EXERCISE DETAILS -
With no addition or omission, return the entries below.

____________

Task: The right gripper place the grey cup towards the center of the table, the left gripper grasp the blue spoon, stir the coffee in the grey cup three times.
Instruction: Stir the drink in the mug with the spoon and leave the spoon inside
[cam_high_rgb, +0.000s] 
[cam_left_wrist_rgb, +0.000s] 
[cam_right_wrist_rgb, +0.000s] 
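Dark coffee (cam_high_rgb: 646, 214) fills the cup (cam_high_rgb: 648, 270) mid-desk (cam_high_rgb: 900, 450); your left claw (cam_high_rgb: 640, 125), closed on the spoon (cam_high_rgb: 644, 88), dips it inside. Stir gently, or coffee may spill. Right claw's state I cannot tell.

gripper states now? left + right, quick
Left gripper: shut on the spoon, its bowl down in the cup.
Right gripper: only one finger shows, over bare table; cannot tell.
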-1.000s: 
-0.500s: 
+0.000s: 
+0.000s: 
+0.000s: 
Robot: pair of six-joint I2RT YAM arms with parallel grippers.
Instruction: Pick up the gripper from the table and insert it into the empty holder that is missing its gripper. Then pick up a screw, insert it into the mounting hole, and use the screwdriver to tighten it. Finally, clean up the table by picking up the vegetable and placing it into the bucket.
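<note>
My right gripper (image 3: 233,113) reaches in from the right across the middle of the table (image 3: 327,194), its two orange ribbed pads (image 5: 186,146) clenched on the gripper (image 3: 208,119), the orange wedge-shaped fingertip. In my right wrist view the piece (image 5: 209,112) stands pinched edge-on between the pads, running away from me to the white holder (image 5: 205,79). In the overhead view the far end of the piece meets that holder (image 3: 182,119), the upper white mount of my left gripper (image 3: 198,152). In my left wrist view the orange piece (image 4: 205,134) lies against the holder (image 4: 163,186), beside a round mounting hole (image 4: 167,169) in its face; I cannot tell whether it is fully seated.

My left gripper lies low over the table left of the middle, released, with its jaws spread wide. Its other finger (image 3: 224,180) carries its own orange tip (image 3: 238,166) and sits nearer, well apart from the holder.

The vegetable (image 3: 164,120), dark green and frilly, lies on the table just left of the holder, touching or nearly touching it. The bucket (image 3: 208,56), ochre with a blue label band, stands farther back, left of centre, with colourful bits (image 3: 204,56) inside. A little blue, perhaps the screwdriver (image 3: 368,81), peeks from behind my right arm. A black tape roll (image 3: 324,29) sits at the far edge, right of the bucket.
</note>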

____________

WRITTEN ANSWER -
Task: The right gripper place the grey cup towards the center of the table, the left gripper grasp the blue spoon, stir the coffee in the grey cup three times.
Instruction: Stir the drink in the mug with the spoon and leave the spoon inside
[cam_high_rgb, +0.000s] 
[cam_left_wrist_rgb, +0.000s] 
[cam_right_wrist_rgb, +0.000s] 
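Dark coffee (cam_high_rgb: 646, 214) fills the cup (cam_high_rgb: 648, 270) mid-desk (cam_high_rgb: 900, 450); your left claw (cam_high_rgb: 640, 125), closed on the spoon (cam_high_rgb: 644, 88), dips it inside. Stir gently, or coffee may spill. Right claw's state I cannot tell.

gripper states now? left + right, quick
Left gripper: shut on the spoon, its bowl down in the cup.
Right gripper: only one finger shows, over bare table; cannot tell.
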-1.000s: 
-0.500s: 
+0.000s: 
+0.000s: 
+0.000s: 
Robot: pair of six-joint I2RT YAM arms with parallel grippers.
Instruction: Pick up the gripper from the table and insert it into the empty holder that is missing its gripper. Then pick up a screw, insert it into the mounting hole, and use the screwdriver to tighten it. Finally, clean up the table by picking up the vegetable and placing it into the bucket.
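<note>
My right gripper (image 3: 233,113) reaches in from the right across the middle of the table (image 3: 327,194), its two orange ribbed pads (image 5: 186,146) clenched on the gripper (image 3: 208,119), the orange wedge-shaped fingertip. In my right wrist view the piece (image 5: 209,112) stands pinched edge-on between the pads, running away from me to the white holder (image 5: 205,79). In the overhead view the far end of the piece meets that holder (image 3: 182,119), the upper white mount of my left gripper (image 3: 198,152). In my left wrist view the orange piece (image 4: 205,134) lies against the holder (image 4: 163,186), beside a round mounting hole (image 4: 167,169) in its face; I cannot tell whether it is fully seated.

My left gripper lies low over the table left of the middle, released, with its jaws spread wide. Its other finger (image 3: 224,180) carries its own orange tip (image 3: 238,166) and sits nearer, well apart from the holder.

The vegetable (image 3: 164,120), dark green and frilly, lies on the table just left of the holder, touching or nearly touching it. The bucket (image 3: 208,56), ochre with a blue label band, stands farther back, left of centre, with colourful bits (image 3: 204,56) inside. A little blue, perhaps the screwdriver (image 3: 368,81), peeks from behind my right arm. A black tape roll (image 3: 324,29) sits at the far edge, right of the bucket.
</note>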

Work on the answer is now done.